Issue Details (XML | Word | Printable)

Key: JELLY-28
Type: Bug Bug
Status: Closed Closed
Resolution: Fixed
Priority: Blocker Blocker
Assignee: dion gillard
Reporter: Incze Lajos
Votes: 0
Watchers: 0
Operations

If you were logged in you would be able to see more operations.
Commons Jelly

Bad entity processing

Created: 31/Jan/03 03:44 AM   Updated: 27/Aug/04 04:39 AM
Return to search
Component/s: core / taglib.core
Affects Version/s: None
Fix Version/s: 1.0-beta-4

Time Tracking:
Not Specified

File Attachments:
  Size
Zip Archive Licensed for inclusion in ASF works lexical-patches.zip 2004-08-27 12:49 AM Hans Gilde 2 kB
Environment: No special environment.

Resolution Date: 27/Aug/04 04:39 AM


 Description  « Hide
Have a file, name it a.xml with this content:

-----------------------------
<?xml version="1.0"?>
<!DOCTYPE a [
<!ENTITY x "y">
]>
<a>&x;</a>
-----------------------------

Run the below simple (maven) jelly script:

-----------------------------
<project default="java:jar"
xmlns:j="jelly:core"
xmlns:x="jelly:xml">

<goal name="emnl:test">
<x:parse var="doc" xml="a.xml"/>
<echo><x:copyOf select="$doc"/></echo>
</goal>

</project>
-----------------------------

The result will be this:

-----------------------------
....
emnl:test:
[echo] <?xml version="1.0" encoding="UTF-8"?>
<a>&x;y</a>
BUILD SUCCESSFUL
-----------------------------

I'm aware of the fact that the bug originally comes from dom4j.
The below dom4j program fragment

-----------------------------
....
SAXReader xmlReader = new SAXReader();
Document doc = xmlReader.read("a.xml");
XMLWriter writer = new XMLWriter(System.out);
writer.write(doc);
writer.flush();
....
-----------------------------

will output this result:

-----------------------------
<?xml version="1.0" encoding="UTF-8"?>
<!DOCTYPE a><a>&x;</a>
-----------------------------

which is bad (not even well-formed). I've filed this issue
at the dom4j bugtracker
(http://sourceforge.net/tracker/?group_id=16035&atid=116035)
under the number 676427, with some notes one the possible
resolution.

But as we can see, the jelly xml tag adds a twist to the dom4j bug,
it inserts both the entity and the entity value into the tag.

Thanks, incze



 All   Comments   Work Log   Change History   Subversion Commits      Sort Order: Ascending order - Click to sort in descending order
Morgan Delagrange added a comment - 09/Sep/03 05:49 PM
This seems like an extremely critical bug.

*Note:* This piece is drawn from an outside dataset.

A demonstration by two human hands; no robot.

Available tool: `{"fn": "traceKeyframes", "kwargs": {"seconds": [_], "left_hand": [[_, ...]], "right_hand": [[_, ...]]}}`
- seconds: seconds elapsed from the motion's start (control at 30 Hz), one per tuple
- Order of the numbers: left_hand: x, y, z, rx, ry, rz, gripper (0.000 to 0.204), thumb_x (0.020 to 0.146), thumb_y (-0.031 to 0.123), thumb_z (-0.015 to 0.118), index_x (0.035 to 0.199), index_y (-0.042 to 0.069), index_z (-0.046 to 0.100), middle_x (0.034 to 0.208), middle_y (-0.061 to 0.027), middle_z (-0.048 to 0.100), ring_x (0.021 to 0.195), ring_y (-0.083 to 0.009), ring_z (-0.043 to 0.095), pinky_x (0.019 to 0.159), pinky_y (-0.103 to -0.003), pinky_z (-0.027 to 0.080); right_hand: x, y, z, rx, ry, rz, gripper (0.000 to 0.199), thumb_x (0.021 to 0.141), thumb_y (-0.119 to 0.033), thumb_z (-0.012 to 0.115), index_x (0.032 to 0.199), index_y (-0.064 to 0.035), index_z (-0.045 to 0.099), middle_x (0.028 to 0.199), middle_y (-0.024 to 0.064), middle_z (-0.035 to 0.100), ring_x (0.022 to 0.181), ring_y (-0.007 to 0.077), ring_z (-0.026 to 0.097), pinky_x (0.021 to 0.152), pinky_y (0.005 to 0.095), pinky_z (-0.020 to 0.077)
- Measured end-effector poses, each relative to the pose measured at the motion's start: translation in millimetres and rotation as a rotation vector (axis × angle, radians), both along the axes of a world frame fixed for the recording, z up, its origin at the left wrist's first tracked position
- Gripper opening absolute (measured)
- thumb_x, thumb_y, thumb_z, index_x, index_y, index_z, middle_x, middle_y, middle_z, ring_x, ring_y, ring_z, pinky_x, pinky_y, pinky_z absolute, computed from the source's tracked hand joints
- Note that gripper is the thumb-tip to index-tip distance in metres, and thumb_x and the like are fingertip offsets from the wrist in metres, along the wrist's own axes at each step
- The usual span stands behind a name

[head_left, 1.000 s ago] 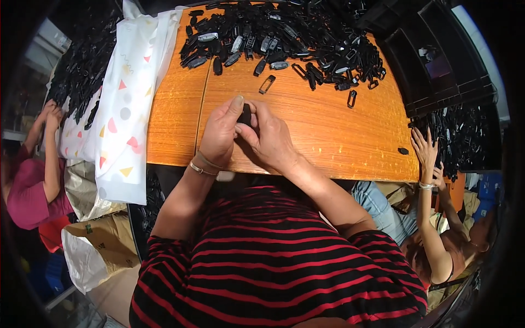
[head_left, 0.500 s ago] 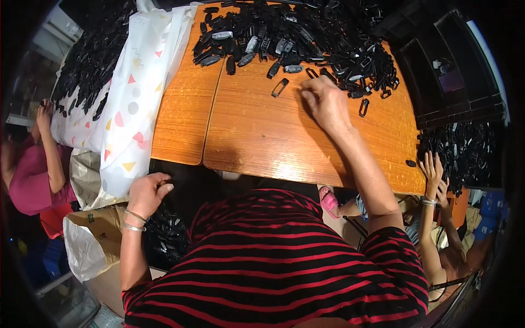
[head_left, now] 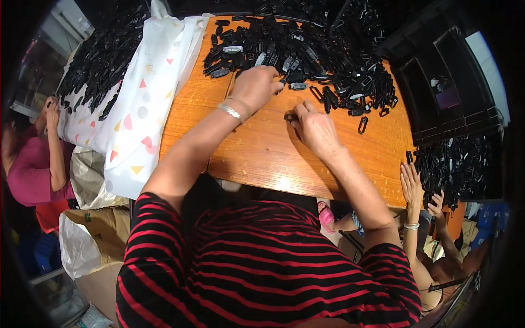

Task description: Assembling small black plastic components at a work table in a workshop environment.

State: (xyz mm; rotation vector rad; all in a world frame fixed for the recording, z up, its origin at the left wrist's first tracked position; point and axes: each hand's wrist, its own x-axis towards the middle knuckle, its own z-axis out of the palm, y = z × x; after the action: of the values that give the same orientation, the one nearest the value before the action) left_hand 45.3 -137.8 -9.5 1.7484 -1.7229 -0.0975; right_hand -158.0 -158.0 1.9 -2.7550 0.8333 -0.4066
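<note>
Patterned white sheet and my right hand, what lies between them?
In the head view, your left forearm, over the wooden tabletop, lies between the sheet and your right hand.

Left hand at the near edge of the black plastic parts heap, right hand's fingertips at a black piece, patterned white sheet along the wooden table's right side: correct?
No: in the head view, the patterned white sheet is along the left side of the wooden table. The rest stands.
</note>
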Motion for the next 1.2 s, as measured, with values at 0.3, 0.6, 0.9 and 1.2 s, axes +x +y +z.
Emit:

Paul Libbrecht added a comment - 05/Feb/04 10:22 PM
Allow me to mention that is so severe that Maven currently prefers to stay
with dom4j-1.4-beta-8 instead of dom4-1.4 release.

The bug isdefinitely floating somehwere around dom4j and we would like to have some help of persons that are dom4j-aware.

thanks.


dion gillard added a comment - 12/Aug/04 06:45 AM
There is a test case in jelly-tags/xml/test/org/apache/commons/jelly/tags/xml/suite.jelly

Hans Gilde added a comment - 20/Aug/04 03:57 AM
The test case reports <test:assertEquals> expected:[y] but was:[&x;].

At least it isn't &x;y.

Given that this is basically a dom4j problem... is it really a blocker for Jelly 1.0b4?


dion gillard added a comment - 20/Aug/04 04:24 AM
For me it's not a blocker, but a known beta issue.

Maarten Coene added a comment - 22/Aug/04 06:06 PM
Hi,

I couldn't replicate this issue with dom4j. If I parse this xml above and print it out, it seems ok to me:

String xml = "<!DOCTYPE a [\n" +
"<!ENTITY x \"y\">\n" +
"]>\n" +
"<a>&x;</a>";
Document doc = DocumentHelper.parseText(xml);
System.out.println(doc.asXML());

this gives the following output:
<?xml version="1.0" encoding="UTF-8"?>
<!DOCTYPE a><a>y</a>

could someone give me some hints about how to create a dom4j junit test that illustrates this problem?

thanks,
Maarten


dion gillard added a comment - 22/Aug/04 11:23 PM
Did you try the original DOM4J code above?

e.g.

SAXReader xmlReader = new SAXReader();
Document doc = xmlReader.read("a.xml");
XMLWriter writer = new XMLWriter(System.out);
writer.write(doc);
writer.flush();


Maarten Coene added a comment - 23/Aug/04 03:43 PM
Trying the original dom4j code gives as output:

<?xml version="1.0" encoding="UTF-8"?>
<!DOCTYPE a><a>y</a>

seems ok to me
Maarten


Hans Gilde added a comment - 24/Aug/04 03:45 AM
The problem seems to be in the string() XPath function. I don't know if it's a problem with the way it's used or with dom4j.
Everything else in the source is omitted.